Her hand glowed with its familiar, golden light. The harmonization field. It reached for him, trying to silence the storm within.
But he was not the same man she had faced in the archive.
He met her gaze, and let the Keystone see her. He saw her power not as a void, but as an intricate, beautiful wave of energy, perfectly tuned to counter his own chaotic frequency. He couldn't break it. He couldn't overpower it.
So he would bend the world around it.
He stomped his foot on the floor. The clinic was old. Water pipes ran beneath the floorboards. With a focused act of will, he flash-froze the water in every pipe in the building.
The result was catastrophic. With a series of shrieking, explosive reports, every pipe in the clinic burst simultaneously. Shrapnel of old copper and iron tore through the walls. Geysers of freezing water erupted from the floor. He had turned the building's circulatory system into a volley of makeshift grenades.

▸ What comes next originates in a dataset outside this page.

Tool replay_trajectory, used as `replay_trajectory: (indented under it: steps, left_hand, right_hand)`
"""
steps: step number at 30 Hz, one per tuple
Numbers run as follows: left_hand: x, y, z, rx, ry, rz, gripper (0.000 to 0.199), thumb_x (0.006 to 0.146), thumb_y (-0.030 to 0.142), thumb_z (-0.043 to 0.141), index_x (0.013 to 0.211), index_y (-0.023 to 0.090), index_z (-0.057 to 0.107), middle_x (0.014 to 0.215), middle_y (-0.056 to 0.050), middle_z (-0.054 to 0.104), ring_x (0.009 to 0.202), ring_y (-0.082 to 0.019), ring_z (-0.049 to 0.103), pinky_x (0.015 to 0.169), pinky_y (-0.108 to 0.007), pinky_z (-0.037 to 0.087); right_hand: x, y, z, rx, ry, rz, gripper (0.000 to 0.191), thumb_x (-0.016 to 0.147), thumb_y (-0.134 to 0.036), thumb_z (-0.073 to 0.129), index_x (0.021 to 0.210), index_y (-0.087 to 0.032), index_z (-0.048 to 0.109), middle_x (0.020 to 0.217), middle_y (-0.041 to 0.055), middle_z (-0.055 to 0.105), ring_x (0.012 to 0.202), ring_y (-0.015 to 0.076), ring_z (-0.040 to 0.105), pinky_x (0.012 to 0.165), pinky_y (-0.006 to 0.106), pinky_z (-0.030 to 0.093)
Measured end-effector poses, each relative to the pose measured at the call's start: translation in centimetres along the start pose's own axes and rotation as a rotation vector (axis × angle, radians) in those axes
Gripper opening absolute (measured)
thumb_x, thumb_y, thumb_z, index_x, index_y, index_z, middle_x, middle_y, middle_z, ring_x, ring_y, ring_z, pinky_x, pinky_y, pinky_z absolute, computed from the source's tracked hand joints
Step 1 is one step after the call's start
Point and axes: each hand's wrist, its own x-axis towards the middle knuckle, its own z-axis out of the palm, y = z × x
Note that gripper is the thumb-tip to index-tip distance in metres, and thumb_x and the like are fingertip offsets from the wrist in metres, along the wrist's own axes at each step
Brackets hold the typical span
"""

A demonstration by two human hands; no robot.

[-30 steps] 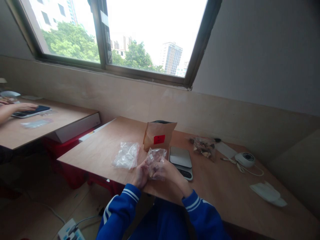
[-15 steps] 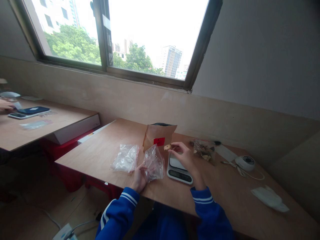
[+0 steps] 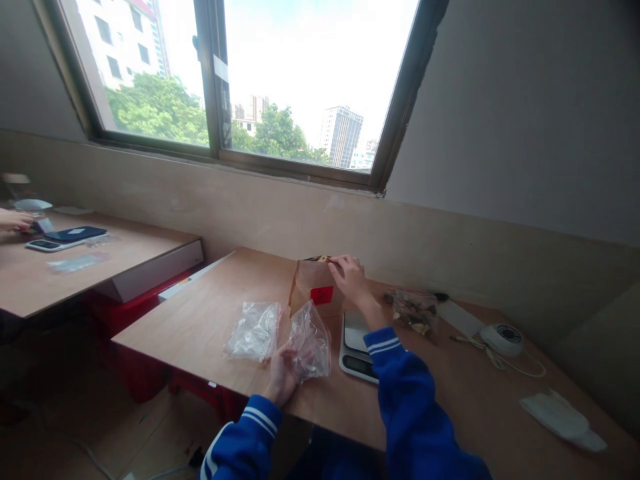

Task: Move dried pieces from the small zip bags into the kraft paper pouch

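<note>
My left hand [image 3: 283, 375] is closed on a clear plastic zip bag [image 3: 311, 347], which stands up from the fingers near the table's front edge. At the mouth of a brown paper bag [image 3: 306, 283] with a red label, my right hand [image 3: 350, 277] pinches a small tan dried piece [image 3: 324, 259]; its exact kind is too small to make out. A white kitchen scale [image 3: 354, 333] lies under my right forearm, partly covered by the sleeve. Flat on the table to the left is a stack of clear plastic bags [image 3: 253, 330].
Behind my right arm lies a clear bag of brown and pale dried pieces [image 3: 417, 312]. Further right are a white round device [image 3: 503, 339] with a cable and a crumpled white wrapper [image 3: 563, 420]. A co-worker's hand [image 3: 15, 220] is by another scale [image 3: 67, 238] on the left table.
My right hand has moved from above the scale up and left to the paper bag's mouth, with the tan piece. My left hand still holds the plastic bag. The view has tilted slightly.
</note>
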Motion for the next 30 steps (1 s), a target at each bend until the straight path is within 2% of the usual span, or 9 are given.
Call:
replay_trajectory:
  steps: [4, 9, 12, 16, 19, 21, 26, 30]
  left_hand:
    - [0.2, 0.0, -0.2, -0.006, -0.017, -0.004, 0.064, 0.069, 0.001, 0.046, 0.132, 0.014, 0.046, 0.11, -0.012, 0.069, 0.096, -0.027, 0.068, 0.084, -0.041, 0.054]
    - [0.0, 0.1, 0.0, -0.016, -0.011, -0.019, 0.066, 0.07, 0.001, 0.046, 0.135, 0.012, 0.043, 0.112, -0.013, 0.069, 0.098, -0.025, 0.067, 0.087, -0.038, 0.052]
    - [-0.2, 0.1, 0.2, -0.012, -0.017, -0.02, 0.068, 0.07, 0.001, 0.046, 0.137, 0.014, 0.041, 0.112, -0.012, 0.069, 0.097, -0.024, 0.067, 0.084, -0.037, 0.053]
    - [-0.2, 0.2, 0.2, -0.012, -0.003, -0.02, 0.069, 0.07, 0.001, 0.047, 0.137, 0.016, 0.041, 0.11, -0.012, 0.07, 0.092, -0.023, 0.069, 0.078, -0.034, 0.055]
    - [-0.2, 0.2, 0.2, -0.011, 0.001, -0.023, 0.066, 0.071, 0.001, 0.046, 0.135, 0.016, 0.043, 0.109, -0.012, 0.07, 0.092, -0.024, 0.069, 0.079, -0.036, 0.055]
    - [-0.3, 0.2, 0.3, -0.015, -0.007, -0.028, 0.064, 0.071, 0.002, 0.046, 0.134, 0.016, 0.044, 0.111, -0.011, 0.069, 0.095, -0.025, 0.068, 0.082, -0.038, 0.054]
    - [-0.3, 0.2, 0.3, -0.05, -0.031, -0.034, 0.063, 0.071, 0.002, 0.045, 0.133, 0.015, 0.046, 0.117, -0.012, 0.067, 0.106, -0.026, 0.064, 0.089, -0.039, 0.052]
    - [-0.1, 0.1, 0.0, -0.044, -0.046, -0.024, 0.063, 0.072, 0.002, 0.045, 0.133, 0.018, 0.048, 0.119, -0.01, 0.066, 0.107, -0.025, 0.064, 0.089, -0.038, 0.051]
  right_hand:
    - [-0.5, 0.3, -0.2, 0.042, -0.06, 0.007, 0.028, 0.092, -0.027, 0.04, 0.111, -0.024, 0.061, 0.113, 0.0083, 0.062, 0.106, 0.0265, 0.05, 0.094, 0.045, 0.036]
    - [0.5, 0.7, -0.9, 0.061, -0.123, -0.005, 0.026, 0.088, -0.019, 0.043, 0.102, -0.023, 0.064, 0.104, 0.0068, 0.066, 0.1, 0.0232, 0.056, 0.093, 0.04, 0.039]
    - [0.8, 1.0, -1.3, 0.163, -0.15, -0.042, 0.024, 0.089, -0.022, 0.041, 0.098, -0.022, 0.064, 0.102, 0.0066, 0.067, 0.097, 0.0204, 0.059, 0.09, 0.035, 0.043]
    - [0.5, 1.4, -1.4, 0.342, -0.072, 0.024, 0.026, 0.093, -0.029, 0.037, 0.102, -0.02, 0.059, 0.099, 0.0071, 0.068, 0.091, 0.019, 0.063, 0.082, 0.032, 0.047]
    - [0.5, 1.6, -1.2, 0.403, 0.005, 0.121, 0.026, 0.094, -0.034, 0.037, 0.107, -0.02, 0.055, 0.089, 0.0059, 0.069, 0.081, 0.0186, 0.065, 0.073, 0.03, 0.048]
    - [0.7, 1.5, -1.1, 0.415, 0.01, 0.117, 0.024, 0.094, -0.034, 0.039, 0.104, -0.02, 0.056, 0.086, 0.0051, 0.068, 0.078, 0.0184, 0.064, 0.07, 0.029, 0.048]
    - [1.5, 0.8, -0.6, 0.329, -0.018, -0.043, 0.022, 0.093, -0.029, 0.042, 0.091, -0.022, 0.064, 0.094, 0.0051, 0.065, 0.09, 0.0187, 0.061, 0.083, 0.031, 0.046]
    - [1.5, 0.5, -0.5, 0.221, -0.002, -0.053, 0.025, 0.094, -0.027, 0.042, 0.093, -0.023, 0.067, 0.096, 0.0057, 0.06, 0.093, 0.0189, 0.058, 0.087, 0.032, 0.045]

Kai was forced back, her neutralization field flickering as she shielded herself from the chaos. In that split second of disruption, Yin Lie acted. He didn't attack her. He slammed his palms together, and the entire building groaned as a glacier of solid ice bloomed from the inside out, encasing the structure, the Purifiers, and the Inspector in a glittering, temporary tomb.
He burst out through the weakened back wall just as Su Li's Guardians arrived, their white outfits pristine against the urban decay.
"Dr. An?" he demanded, his voice raw.
"Secure," the male twin, Feng, stated. "The Mistress was… alerted to a potential complication. She moved the asset before Qi Yan's forces arrived."
Yin Lie stared at him, the pieces clicking into place with a cold, brutal clarity. Su Li had known. She had let the attack happen, let him walk into the trap, all to gauge the reactions of both him and the Directorate. She had saved Dr. An not for his sake, but to keep a valuable piece on the board under her direct control.
He had won the battle, escaped the trap, and knew his friend was safe. But in that moment, he had never felt less free. He was a wolf who had been allowed to run, only to find the spider had already built a new web right where he was going.
The hunt for Chimera was no longer just a mission. It was personal. Qi Yan had tried to take his heart. Su Li was trying to own his soul. And the Directorate wanted to put him in a cage.
A low growl rumbled in his chest, turning the vapor of his breath to smoke in the cold night. They would all learn the price of attachment.